The patch changes the class to compute the hashcode at construction time, and makes the hashcode constant, so it "fixes" the above code, since the remove() method will look in the same bucket and find the desired instance. But now Instruction breaks the hashCode/equals contract, since it's possible for two instances to be equal but to have different hashcodes. (Consider an Instruction that was created with NEW_OPCODE. It can be equal to inst, but its hashcode will differ.)

It would break the hashCode/equals contract if it was implemented normally. But this is unusual, the equals implementation was nothing but normal: for branch instructions, it always returns false!  Thus, this unusual hashCode implementation will not break the contract.


It seems to me that this patch is compensating for broken code elsewhere in BCEL or JAXP by adding more brokenness. It could be that is ok in this narrow usage context. That is, as far as we know, this "shaded" copy of BCEL is used *only* by JAXP and not used in general, and it may be that the particular ways that JAXP uses BCEL aren't broken (and are indeed fixed) by this change. But I'd like to see some assurance of that. It could be that there are bugs introduced by this change that simply haven't been uncovered by the testing we've done yet.

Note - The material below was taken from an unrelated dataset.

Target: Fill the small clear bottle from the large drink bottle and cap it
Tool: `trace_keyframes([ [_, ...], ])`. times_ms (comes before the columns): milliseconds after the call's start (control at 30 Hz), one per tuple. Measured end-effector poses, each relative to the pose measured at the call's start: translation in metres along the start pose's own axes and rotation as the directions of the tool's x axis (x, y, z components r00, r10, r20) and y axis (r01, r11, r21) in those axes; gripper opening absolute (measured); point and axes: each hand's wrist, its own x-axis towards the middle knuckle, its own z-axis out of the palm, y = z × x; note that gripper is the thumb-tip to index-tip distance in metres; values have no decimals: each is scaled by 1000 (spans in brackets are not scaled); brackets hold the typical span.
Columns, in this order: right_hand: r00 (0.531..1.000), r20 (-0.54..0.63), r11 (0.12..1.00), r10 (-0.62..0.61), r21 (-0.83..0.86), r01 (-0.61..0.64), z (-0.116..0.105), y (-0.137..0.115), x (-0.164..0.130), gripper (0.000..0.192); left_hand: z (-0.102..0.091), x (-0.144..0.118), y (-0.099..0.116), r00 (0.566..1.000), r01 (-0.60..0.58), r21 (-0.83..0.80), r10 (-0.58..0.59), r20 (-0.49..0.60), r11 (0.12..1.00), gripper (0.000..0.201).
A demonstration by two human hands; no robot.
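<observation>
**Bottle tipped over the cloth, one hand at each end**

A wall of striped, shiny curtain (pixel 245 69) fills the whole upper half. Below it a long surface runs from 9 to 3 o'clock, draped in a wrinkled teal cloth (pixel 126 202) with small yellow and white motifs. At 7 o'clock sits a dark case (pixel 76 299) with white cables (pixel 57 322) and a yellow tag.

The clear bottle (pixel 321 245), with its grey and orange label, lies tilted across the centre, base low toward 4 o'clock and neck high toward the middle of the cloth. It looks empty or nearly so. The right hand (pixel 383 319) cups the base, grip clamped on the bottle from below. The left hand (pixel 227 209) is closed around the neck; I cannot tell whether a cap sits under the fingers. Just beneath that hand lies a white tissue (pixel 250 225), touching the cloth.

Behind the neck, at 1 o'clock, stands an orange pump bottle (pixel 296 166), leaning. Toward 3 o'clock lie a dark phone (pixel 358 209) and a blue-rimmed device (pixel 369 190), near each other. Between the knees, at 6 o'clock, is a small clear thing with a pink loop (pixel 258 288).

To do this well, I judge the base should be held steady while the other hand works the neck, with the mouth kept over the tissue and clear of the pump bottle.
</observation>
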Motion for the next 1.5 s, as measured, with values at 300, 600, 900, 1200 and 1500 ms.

I mentioned above, I believe the burden was mostly on BCEL. JAXP/Xalan might have complicated things, the way it rebuilds the instruction list when it encounters an over-the-limit method, or it could have been smarter to avoid building such a large list. But it was all done through BCEL's public APIs. Nothing JAXP/Xalan has done was not within the functions BCEL provided.

In BCEL, not only the equals were implemented with some special treatment for certain subtypes, the choose of HashSet to store mutable (instruction) objects may arguably not have been the best.


Another approach is to figure out what is mutating the Instruction while it's in a HashSet and fix that instead.

Re-setting Instruction target triggered it. But unfortunately that's necessary as far as the current process goes.


Unfortunately, either of these approaches seems to involve an arbitrary amount of work. :-(

Very true, and that's why I provided this shaky yet working-for-the-hacky-code patch, it's a patch on patch rather than something one could do properly when designing a new code.

That's not to say the BCEL engineers hadn't put in a great effort. They've worked on it for about half a year related to this hashCode/Equals issue in BCEL 6.0. They also deliberated replacing HashSet. But I guess eventually reality sets in, it would have been a major architectural work.

All that's said, while it has its (maybe major) problems as this issue revealed, BCEL has been a stable component for JAXP/java.xml. This issue introduced by the changes in BCEL 6.0, I believe, is an edge case as explained previously. If the instruction list is built straight-forwardly, it would not have run into this issue. This patch resolves the case, restores the delicate balance and hopefully keep BCEL as stable as before.